**Exercise requirements**
Below are some lines of data. Return all of them as they are.

+++

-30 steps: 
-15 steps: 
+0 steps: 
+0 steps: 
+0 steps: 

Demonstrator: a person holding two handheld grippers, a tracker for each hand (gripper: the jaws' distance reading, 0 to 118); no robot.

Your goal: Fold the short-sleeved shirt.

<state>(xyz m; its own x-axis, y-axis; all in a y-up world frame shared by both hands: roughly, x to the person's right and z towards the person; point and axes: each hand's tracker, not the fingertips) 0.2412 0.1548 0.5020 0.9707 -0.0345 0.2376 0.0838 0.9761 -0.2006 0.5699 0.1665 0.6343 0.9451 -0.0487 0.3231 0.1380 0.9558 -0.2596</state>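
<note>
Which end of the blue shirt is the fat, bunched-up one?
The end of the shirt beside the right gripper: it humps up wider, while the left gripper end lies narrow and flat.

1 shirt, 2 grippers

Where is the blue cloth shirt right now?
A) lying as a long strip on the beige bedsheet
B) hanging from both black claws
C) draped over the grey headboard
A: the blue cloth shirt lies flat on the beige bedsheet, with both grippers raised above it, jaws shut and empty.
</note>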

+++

**Exercise solution**
-30 steps: 
-15 steps: 
+0 steps: 
+0 steps: 
+0 steps: 

Demonstrator: a person holding two handheld grippers, a tracker for each hand (gripper: the jaws' distance reading, 0 to 118); no robot.

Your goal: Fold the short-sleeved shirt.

<state>(xyz m; its own x-axis, y-axis; all in a y-up world frame shared by both hands: roughly, x to the person's right and z towards the person; point and axes: each hand's tracker, not the fingertips) 0.2412 0.1548 0.5020 0.9707 -0.0345 0.2376 0.0838 0.9761 -0.2006 0.5699 0.1665 0.6343 0.9451 -0.0487 0.3231 0.1380 0.9558 -0.2596</state>
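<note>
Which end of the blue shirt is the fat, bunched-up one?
The end of the shirt beside the right gripper: it humps up wider, while the left gripper end lies narrow and flat.

1 shirt, 2 grippers

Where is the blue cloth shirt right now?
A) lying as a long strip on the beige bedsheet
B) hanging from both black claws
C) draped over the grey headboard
A: the blue cloth shirt lies flat on the beige bedsheet, with both grippers raised above it, jaws shut and empty.
</note>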

This output contains the complete answer.